The Abdul Latif Jameel Poverty Action Lab was founded in 2003 at MIT and is now a global network of researchers who use field trials to fight poverty. Esther Duflo, one of the co-founders, pioneered the use of field trials as a method to find causal relationships in natural environments. She has worked with communities in many countries, including looking at the impact of cooking stoves on health in India, encouraging farmers to use fertiliser in Kenya and the uptake of household water connections in urban Morocco.

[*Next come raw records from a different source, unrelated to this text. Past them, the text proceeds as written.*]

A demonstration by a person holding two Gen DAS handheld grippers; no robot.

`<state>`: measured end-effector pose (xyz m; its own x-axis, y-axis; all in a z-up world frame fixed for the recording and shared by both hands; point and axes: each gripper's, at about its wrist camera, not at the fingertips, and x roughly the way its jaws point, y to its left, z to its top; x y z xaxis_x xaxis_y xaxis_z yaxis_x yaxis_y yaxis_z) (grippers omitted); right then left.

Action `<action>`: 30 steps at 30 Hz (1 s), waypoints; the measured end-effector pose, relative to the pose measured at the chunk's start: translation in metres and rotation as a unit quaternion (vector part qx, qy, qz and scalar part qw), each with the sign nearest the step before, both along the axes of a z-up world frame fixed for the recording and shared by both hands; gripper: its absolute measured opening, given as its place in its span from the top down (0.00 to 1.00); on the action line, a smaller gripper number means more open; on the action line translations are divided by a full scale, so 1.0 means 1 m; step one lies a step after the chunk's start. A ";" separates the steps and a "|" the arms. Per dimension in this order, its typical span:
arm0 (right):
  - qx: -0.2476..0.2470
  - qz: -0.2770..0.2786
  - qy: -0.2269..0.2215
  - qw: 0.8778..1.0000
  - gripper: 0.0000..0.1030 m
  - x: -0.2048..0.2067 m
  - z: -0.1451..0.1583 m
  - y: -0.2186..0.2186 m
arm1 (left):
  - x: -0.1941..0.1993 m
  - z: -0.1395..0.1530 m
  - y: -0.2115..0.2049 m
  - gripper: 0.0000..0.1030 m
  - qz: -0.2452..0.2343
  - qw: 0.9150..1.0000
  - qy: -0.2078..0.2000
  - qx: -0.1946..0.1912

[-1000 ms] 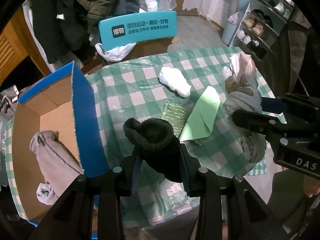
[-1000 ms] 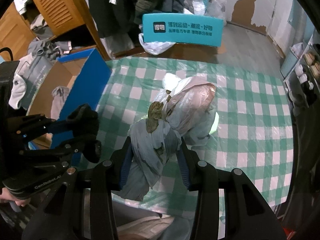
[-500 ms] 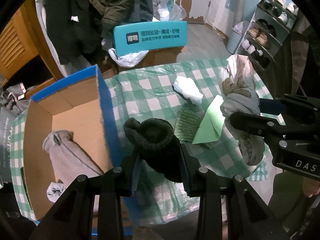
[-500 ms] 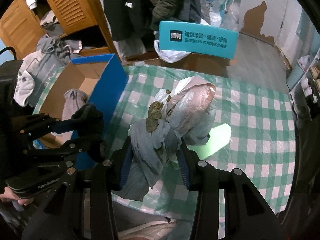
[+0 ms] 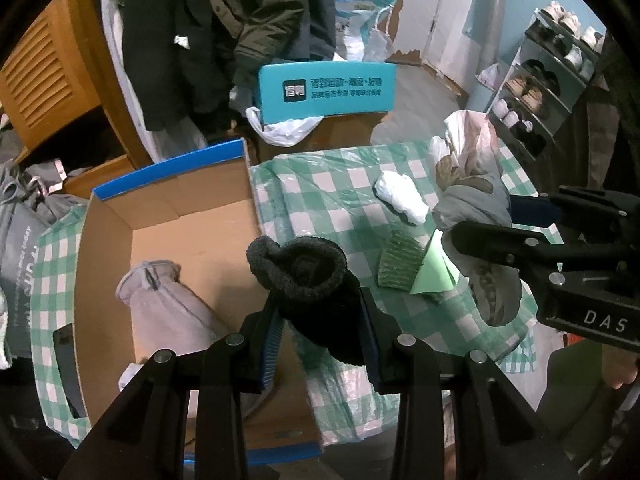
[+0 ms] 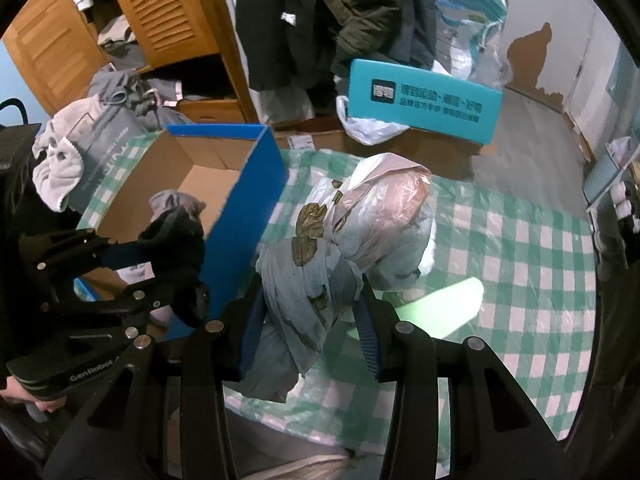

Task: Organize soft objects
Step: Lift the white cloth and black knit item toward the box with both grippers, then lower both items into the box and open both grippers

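My left gripper (image 5: 320,312) is shut on a black knit sock (image 5: 308,280) and holds it above the right wall of the open blue cardboard box (image 5: 168,208). A grey cloth (image 5: 168,304) lies inside the box. My right gripper (image 6: 310,320) is shut on a knotted bundle of plastic bags (image 6: 360,232) and holds it above the green checked table (image 6: 540,280), right of the box (image 6: 248,216). The left gripper with the sock also shows in the right wrist view (image 6: 160,264).
A white wad (image 5: 400,198), a green scrubbing pad (image 5: 398,264) and a light green sheet (image 5: 434,272) lie on the table. A teal box (image 5: 326,92) stands behind it. Hanging coats, a wooden cabinet and a shoe rack (image 5: 540,88) surround the table.
Both grippers have moved left with their loads. The sock went from above the table to above the box's right wall. The bag bundle came nearer the box.
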<state>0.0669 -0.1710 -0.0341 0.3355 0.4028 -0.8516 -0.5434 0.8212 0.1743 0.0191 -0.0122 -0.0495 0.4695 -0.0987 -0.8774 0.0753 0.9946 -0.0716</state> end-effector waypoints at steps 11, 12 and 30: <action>0.001 0.029 -0.011 1.000 0.60 0.000 0.009 0.039 | -0.007 0.010 0.032 0.65 0.023 1.000 -0.014 0.003; 0.002 0.031 -0.011 0.999 0.60 0.000 0.009 0.042 | -0.009 0.011 0.035 0.65 0.025 1.000 -0.016 0.002; -0.003 0.080 -0.003 0.997 0.60 -0.003 0.003 0.115 | -0.017 0.003 0.095 0.65 0.075 0.997 -0.010 0.002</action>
<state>0.0637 -0.0558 -0.0309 0.2730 0.4456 -0.8526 -0.6684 0.7252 0.1650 0.0016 0.0829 -0.0462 0.4963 -0.0227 -0.8678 -0.0722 0.9951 -0.0673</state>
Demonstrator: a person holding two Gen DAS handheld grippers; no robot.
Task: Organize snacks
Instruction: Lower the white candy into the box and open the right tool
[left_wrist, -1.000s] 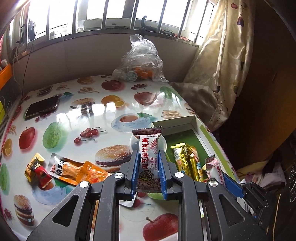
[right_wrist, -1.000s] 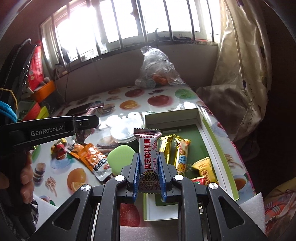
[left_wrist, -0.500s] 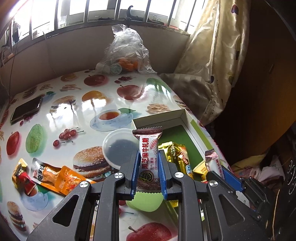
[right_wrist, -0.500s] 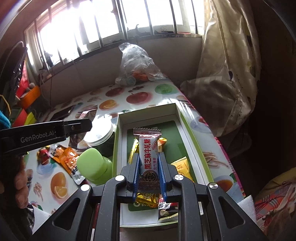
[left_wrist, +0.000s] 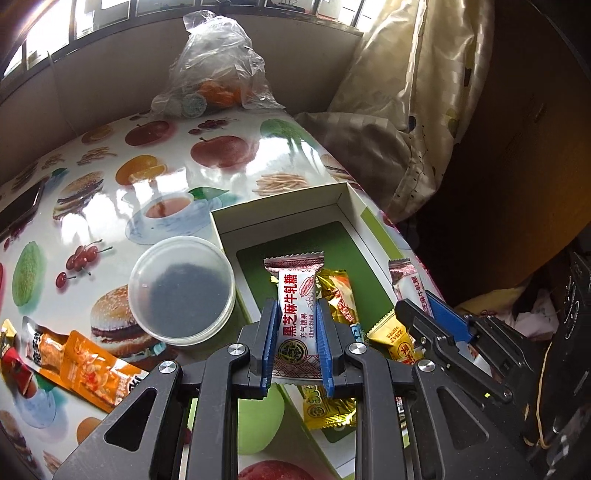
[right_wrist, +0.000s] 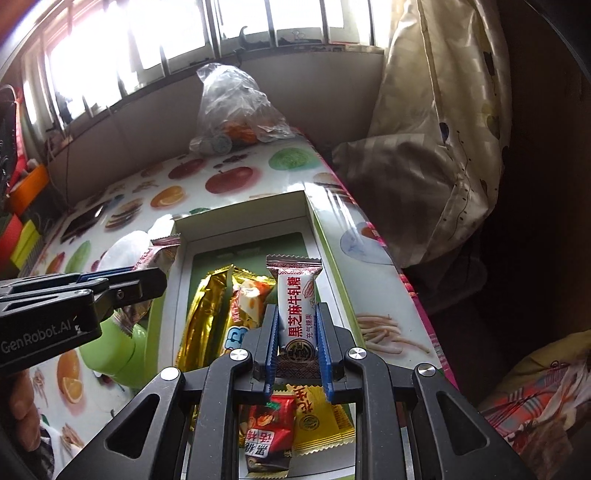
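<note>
Left gripper (left_wrist: 295, 334): clamped on candy bar (left_wrist: 298, 314). Right gripper (right_wrist: 298, 339): clamped on candy bar (right_wrist: 298, 310) above box (right_wrist: 332, 269).

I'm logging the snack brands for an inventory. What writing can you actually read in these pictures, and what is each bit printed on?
"黑芝麻牛轧糖": on the white candy wrapper in the left gripper, and on the matching candy in the right gripper.
"GenRobot.AI": on the left gripper's body, seen from the right wrist.
Yellow packet, red packet, orange packet: print too skewed or blurred to read.
</note>
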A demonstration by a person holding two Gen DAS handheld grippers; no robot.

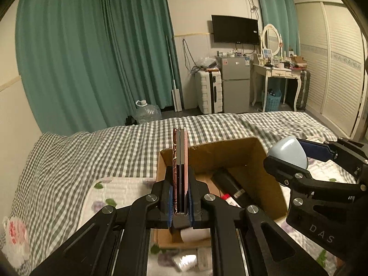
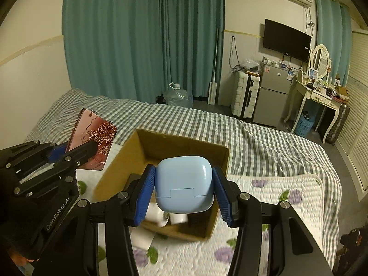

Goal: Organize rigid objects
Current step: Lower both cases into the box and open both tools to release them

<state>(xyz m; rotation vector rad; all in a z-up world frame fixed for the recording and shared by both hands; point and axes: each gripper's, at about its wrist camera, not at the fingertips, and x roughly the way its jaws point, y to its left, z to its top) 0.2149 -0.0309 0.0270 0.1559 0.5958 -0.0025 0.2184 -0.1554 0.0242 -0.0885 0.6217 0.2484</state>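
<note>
My left gripper [image 1: 180, 193] is shut on a pink rose-patterned flat case [image 1: 179, 172], held upright edge-on above the near left corner of an open cardboard box [image 1: 230, 151]. The right wrist view shows that case [image 2: 96, 142] and the left gripper [image 2: 76, 154] at the left. My right gripper [image 2: 184, 184] is shut on a pale blue rounded case [image 2: 184, 184] above the box [image 2: 165, 142]. In the left wrist view this blue case [image 1: 288, 153] hangs over the box's right wall. A black cylinder [image 1: 232, 188] lies inside the box.
The box sits on a floral quilt [image 2: 287, 191] over a grey checked bed [image 1: 92, 151]. White items [image 1: 186, 262] lie on the quilt near the box. A plastic bag [image 1: 16, 237] lies at the left. Fridge, suitcase and dressing table stand beyond the bed.
</note>
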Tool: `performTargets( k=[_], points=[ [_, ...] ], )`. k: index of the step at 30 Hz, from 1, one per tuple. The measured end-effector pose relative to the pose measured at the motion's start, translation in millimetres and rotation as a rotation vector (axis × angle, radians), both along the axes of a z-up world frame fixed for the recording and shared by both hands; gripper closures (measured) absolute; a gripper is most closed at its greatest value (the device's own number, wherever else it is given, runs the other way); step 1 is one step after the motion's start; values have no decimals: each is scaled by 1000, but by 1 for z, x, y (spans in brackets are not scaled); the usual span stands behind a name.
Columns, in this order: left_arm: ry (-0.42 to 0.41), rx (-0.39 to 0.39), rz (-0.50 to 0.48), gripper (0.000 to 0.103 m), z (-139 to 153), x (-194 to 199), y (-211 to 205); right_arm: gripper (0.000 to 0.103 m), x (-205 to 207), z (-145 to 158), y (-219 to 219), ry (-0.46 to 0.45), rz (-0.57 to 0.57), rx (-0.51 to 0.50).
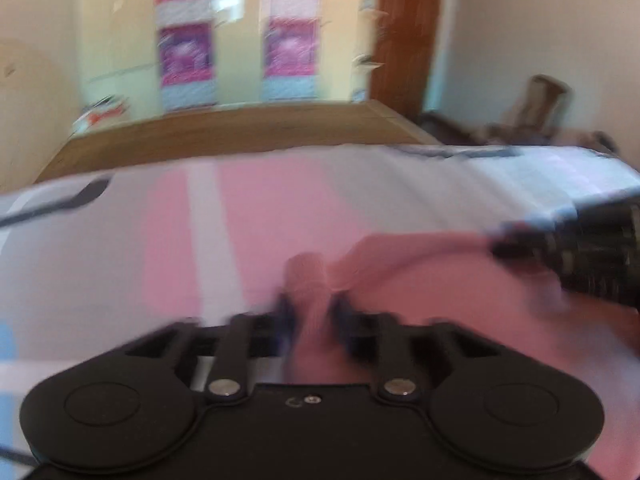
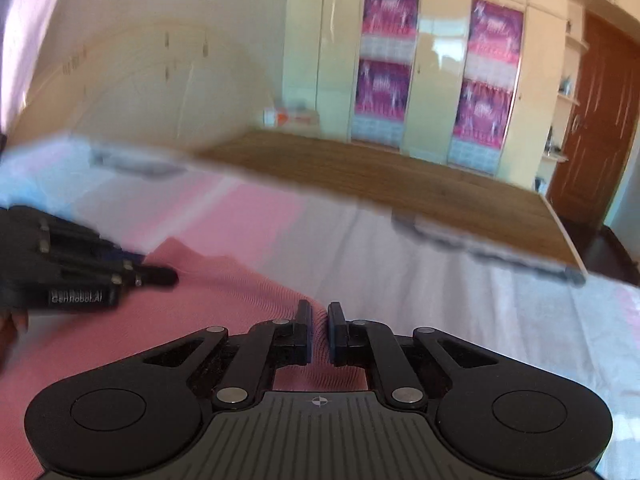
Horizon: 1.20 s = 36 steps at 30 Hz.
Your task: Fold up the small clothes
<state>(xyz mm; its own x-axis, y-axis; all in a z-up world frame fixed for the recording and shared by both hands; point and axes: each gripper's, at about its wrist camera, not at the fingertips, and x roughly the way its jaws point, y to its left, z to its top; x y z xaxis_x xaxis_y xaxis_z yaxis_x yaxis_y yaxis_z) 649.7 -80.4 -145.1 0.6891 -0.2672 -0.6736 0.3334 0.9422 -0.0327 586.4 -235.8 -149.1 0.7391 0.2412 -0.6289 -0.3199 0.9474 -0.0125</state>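
Observation:
A pink knit garment (image 1: 440, 300) (image 2: 224, 280) lies spread on the bed. In the blurred left wrist view my left gripper (image 1: 312, 312) is low over it, fingers apart, with a raised fold of the pink fabric standing between them. It is open. From the right wrist view the left gripper (image 2: 160, 276) sits at the garment's far left edge. My right gripper (image 2: 319, 320) is shut on the pink garment, and creases run into the narrow gap between its fingers. The right gripper (image 1: 500, 240) also shows at the right, pulling a strip of fabric taut.
The bed sheet (image 2: 440, 280) is white with pink stripes. A wooden board (image 2: 360, 168) runs along the far side of the bed. Behind it are a cream wardrobe (image 2: 440, 60) with purple posters and a brown door (image 2: 592, 120).

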Motion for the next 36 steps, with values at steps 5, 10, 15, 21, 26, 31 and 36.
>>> performTargets(
  k=[5, 10, 15, 21, 26, 31, 36],
  points=[
    [-78, -62, 58, 43, 42, -12, 18, 93, 5, 12, 3, -18, -60, 27],
    [57, -53, -105, 39, 31, -7, -14, 93, 3, 7, -3, 52, -70, 38],
    [44, -15, -65, 44, 31, -30, -20, 92, -9, 19, -13, 75, -105, 34],
    [7, 25, -105, 46, 39, -121, -13, 92, -104, 30, -43, 72, -40, 88],
    [-7, 101, -32, 38, 42, -154, -14, 93, -185, 11, -56, 127, -31, 40],
    [-3, 62, -10, 46, 62, -169, -17, 92, -213, 49, -54, 26, -47, 107],
    [99, 124, 29, 35, 22, -188, -14, 92, -209, 10, -44, 178, -42, 1]
  ],
)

Photograph: Poverty Action Lab
Living Labs: DataStore at LondonScape
LondonScape

LondonScape is an ambitious project that combines digital technology, data science and creativity to bring to life the networks and systems in which we all live. The first location at Edgware Circus in Westminster will dissect some of the poorest and wealthiest areas in the UK. At the heart will be DataStore, a walk-in community space that will be used to prototype types of data and narratives that can foster empathy, social cohesion and human interaction among people of all backgrounds.
Photograph: LondonScape
Living Labs: The Red Ciudades network
Red Ciudades

The Latin American Network for Sustainable, Democratic and Just Cities, Red Ciudades, is a network of 70 different citizen groups that help people take control of the public policies in their cities. The main objective is to develop a monitoring system for quality of life – public data from government sources is tracked by the network partners and compared with local surveys of a city’s population to check their perception of reality.